Les groupes de travail du TCA sur la Mise en Œuvre Effective, l’Universalisation du Traité, et la Transparence et Rapportage ainsi que la deuxième Réunion Préparatoire Informelle du CSP 2018 se sont déroulés à Genève du 29 mai au 1er juin. L’un des résultats les plus significatifs de ces discussions a été l’annonce par le Japon, en tant que président du quatrième CSP, que le détournement sera le thème du CSP cette année, poursuivant la pratique initiée par la Finlande l’année dernière lorsque le troisième CSP avait un thème sur les Objectifs de Développement Durable.

La diversion a été largement discuté dans le sous-groupe de travail sur la mise en œuvre d’article 11, où un certain nombre d’États, notamment le Costa Rica et le Mexique, ont partagé leurs expériences pratiques de diversion ainsi que des mesures concrètes pour résoudre ce problème. Un engagement similaire et des discussions de fond ont eu lieu au sein du sous-groupe de travail sur l’article 5 sur l’application générale, centré sur les efforts pour renforcer l’échange d’informations et le contrôle douanier, les frontières poreuses et non protégées. Ce type d’échange d’informations de fond éclairera les discussions futures sur la mise en œuvre des articles 5 et 11 et contribuera au développement de bonnes pratiques.

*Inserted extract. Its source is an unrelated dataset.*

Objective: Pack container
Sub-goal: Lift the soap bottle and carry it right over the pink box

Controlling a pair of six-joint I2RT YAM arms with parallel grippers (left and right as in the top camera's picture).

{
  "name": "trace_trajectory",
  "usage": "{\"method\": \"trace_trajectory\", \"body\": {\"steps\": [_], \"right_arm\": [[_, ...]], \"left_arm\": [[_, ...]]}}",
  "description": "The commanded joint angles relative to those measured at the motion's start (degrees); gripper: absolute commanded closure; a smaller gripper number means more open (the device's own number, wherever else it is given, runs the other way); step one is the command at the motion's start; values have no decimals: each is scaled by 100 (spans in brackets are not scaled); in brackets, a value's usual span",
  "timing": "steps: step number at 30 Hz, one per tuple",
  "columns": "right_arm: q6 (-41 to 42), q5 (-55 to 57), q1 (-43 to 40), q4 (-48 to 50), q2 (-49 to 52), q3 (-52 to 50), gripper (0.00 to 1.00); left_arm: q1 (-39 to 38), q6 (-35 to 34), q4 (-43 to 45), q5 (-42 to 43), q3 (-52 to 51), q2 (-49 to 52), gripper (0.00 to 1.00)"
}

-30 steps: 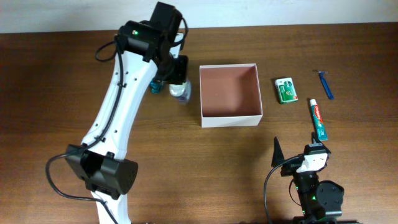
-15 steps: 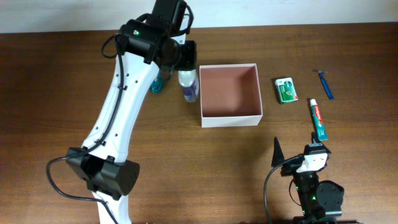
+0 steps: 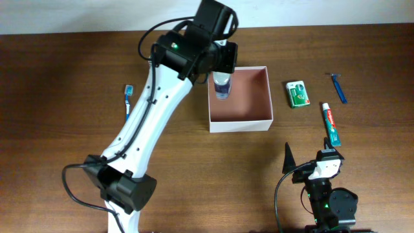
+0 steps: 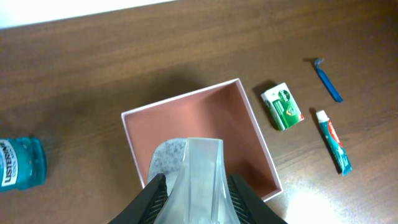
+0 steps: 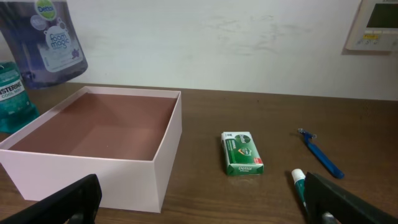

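Left claw [image 3: 222, 72] clenched on a clear bottle [image 3: 222, 86], hanging over the left part of the container [image 3: 240, 123], which stands mid-right on the surface [image 3: 65, 136]. Left arm extended diagonally from the near edge, wrist pointing down. Right claw [image 3: 309, 166] spread wide, low at the near edge, well apart from the container.

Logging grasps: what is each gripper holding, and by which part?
Left gripper: the bottle, pinched by its sides near the top. Right gripper: nothing, open.

"LISTERINE" reads on the teal bottle [image 4: 22, 163], "foam magic" on the purple bottle [image 5: 46, 43].
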Motion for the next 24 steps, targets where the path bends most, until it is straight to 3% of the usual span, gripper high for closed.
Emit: {"method": "trace_trajectory", "body": {"steps": [1, 24], "right_arm": [[7, 48, 55, -31, -59, -26, 1], [7, 50, 55, -33, -61, -26, 1]], "left_arm": [[-72, -57, 210, -238, 190, 153, 85], [-87, -55, 535, -435, 190, 944, 85]]}}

Lors des discussions du sous-groupe de travail sur les articles 6 et 7 sur l’Interdiction, l’Exportation et l’Evaluation d’Exportation, les États ont partagé leurs expériences en matière de mise en œuvre des, en mettant l’accent sur les cadres juridiques nécessaires. Les États ont également examiné un projet de document d’orientation sur les sources possibles à utiliser pour informer le processus d’évaluation des risques conformément aux articles 6 et 7. Très peu de temps a été consacré à la mise en œuvre effective de l’article 7.4, avec que l’Irlande et Control Arms proposants des propositions concrètes pour renforcer la compréhension et la capacité des États Parties à mettre en œuvre la disposition relative à la violence sexiste (GBV).

Alors que discussions au sein du Groupe de Travail sur l’Universalisation du Traité ont été énergisé par la ratification du Chili et par le fait que le Cameroun et le Brésil envisageaient d’adhérer au Traité, le Groupe de Travail sur la Transparence et le Rapportage a exprimé sa préoccupation générale par rapport a la baisse des rapports soumis.

Délégation du Control Arms à la dernière réunion du Groupe de Travail sur le TCA et à la deuxième Réunion Préparatoire Informelle du CSP 2018

D’un autre côté, en soulignant que les rapports sont essentiels pour promouvoir la transparence, les États ont suggéré des mesures pratiques et ont soutenu l’élaboration de documents qui aideraient les États à remplir leurs obligations en matière de présentation de rapports.

La deuxième Réunion Préparatoire Informelle (PrepCom) pour le CSP 2018, tenue le 1er juin, comprenait un compte rendu des coprésidents des trois Groupes de Travail et une discussion sommaire de l’ordre du jour du CSP 2018. Un aperçu du Comité de Fonds de Contributions Volontaires (VTF) a été fourni par l’Ambassadeur Biontino qui a rapporté que 14 pays ont contribué $6,5 millions au VTF, y compris une contribution de $3 millions du Japon. Au sujet du cycle de financement du VTF de 2018, 23 propositions ont été soumises pour examen à 17 États, dont 10 ont été approuvés pour financement par le Comité VTF.

Tout au long de la semaine, Control Arms a rappelé aux délégations le rôle du Traité dans le traitement des conséquences humanitaires des conflits et de la violence armée. Notant les violations des droits de l’homme et du droit humanitaire qui se produisent actuellement au Venezuela, en Israël et en Syrie, Control Arms a souligné l’importance des embargos sur les armes pour empêcher de nouveaux transferts d’armes vers les zones de préoccupation. Control Arms a également continué d’attirer l’attention sur les transferts d’armes aux parties au conflit au Yémen, qui ont alimenté la souffrance et la destruction au cours des trois dernières années. Control Arms a réitéré son appel aux États parties exportateurs, notamment la France et le Royaume-Uni, à partager leurs informations sur leurs évaluations des risques et mesures d’atténuation des risques, tout en félicitant les gouvernements qui ont modifié leurs politiques sur les exportations d’armes.